Data below
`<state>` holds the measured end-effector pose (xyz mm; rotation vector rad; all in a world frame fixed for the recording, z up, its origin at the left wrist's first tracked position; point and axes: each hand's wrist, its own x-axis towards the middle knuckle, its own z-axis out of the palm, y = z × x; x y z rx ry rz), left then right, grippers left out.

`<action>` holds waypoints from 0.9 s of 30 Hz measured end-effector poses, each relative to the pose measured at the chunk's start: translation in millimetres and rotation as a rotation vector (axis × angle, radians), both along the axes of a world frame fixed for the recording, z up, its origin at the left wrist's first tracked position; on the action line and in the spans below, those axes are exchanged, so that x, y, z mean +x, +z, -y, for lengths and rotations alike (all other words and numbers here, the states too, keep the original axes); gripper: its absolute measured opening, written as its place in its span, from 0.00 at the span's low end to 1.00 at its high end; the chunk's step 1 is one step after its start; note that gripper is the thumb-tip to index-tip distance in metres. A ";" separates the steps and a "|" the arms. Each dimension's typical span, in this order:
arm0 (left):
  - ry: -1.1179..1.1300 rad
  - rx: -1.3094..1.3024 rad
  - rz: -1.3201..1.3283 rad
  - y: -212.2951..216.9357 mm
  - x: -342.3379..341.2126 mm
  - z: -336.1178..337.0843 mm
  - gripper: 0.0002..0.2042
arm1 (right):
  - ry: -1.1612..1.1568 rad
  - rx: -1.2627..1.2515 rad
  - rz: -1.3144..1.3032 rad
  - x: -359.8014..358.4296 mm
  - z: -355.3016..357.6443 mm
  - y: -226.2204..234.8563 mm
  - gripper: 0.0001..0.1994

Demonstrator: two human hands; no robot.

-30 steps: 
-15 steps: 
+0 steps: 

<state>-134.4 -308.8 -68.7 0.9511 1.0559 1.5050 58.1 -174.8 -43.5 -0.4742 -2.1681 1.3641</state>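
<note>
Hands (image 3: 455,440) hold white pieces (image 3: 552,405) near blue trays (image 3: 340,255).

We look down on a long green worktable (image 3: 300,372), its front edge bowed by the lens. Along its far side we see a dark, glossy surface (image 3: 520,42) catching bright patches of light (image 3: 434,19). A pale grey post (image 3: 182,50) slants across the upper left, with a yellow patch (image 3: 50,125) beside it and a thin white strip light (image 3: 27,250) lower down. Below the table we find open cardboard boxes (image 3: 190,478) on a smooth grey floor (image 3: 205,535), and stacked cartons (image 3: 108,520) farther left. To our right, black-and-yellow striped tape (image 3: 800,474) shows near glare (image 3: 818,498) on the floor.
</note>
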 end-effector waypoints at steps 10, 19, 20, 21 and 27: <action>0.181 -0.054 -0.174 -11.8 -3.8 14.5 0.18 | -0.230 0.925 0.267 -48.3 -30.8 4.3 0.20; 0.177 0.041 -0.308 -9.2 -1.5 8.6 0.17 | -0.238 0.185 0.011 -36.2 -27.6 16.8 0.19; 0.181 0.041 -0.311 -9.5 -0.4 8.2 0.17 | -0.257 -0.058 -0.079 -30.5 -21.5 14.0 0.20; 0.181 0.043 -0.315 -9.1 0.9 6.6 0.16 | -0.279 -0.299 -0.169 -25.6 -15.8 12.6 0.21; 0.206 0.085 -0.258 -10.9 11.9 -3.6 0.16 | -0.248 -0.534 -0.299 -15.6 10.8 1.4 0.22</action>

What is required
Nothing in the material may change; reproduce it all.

Written solution
`<state>` holds the measured end-effector pose (xyz mm; rotation vector rad; all in a world frame fixed for the recording, z up, its origin at the left wrist's first tracked position; point and axes: each hand's wrist, its own x-axis towards the middle knuckle, its own z-axis out of the palm, y = z × x; x y z rx ry rz), left then right, grippers left out.

`<action>` holds waypoints from 0.9 s of 30 Hz measured end-effector poses, each relative to the pose measured at the chunk's start: translation in millimetres and rotation as a rotation vector (axis × angle, radians), both along the axes of a world frame fixed for the recording, z up, its origin at the left wrist's first tracked position; on the action line and in the spans below, those axes are exchanged, so that x, y, z mean +x, +z, -y, for lengths and rotations alike (all other words and numbers here, the states too, keep the original axes); gripper: its absolute measured opening, written as its place in its span, from 0.00 at the span's low end to 1.00 at its high end; the chunk's step 1 is one step after its start; note that gripper is the thumb-tip to index-tip distance in metres. A ";" separates the steps and a "|" the arms. Each dimension's typical span, in this order:
arm0 (left):
  - ry: -1.1179..1.1300 rad
  - rx: -1.3094..1.3024 rad
  - rz: -1.3201..1.3283 rad
  - y: -212.2951..216.9357 mm
  - x: -342.3379..341.2126 mm
  - z: -336.1178..337.0843 mm
  - gripper: 0.0002..0.2042
arm1 (right):
  - ry: -1.1612..1.1568 rad
  - rx: -1.2627..1.2515 rad
  - rz: -1.3144..1.3032 rad
  - x: -359.8014..358.4296 mm
  - z: -355.3016..357.6443 mm
  - y: -226.2204..234.8563 mm
  - gripper: 0.0001..0.1994

Demonstrator: two human hands; no robot.

-30 steps: 
-15 steps: 
+0 steps: 

<state>-134.4 -308.8 -68.7 0.9511 1.0559 1.5050 58.1 -174.8 -43.5 -0.4742 -2.1681 1.3641</state>
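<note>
Hands (image 3: 455,440) hold white pieces (image 3: 552,405) near blue trays (image 3: 340,255).

We look down on a long green worktable (image 3: 300,372), its front edge bowed by the lens. Along its far side we see a dark, glossy surface (image 3: 520,42) catching bright patches of light (image 3: 434,19). A pale grey post (image 3: 182,50) slants across the upper left, with a yellow patch (image 3: 50,125) beside it and a thin white strip light (image 3: 27,250) lower down. Below the table we find open cardboard boxes (image 3: 190,478) on a smooth grey floor (image 3: 205,535), and stacked cartons (image 3: 108,520) farther left. To our right, black-and-yellow striped tape (image 3: 800,474) shows near glare (image 3: 818,498) on the floor.
</note>
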 end-effector waypoints at steps 10, 19, 20, 21 and 27: <action>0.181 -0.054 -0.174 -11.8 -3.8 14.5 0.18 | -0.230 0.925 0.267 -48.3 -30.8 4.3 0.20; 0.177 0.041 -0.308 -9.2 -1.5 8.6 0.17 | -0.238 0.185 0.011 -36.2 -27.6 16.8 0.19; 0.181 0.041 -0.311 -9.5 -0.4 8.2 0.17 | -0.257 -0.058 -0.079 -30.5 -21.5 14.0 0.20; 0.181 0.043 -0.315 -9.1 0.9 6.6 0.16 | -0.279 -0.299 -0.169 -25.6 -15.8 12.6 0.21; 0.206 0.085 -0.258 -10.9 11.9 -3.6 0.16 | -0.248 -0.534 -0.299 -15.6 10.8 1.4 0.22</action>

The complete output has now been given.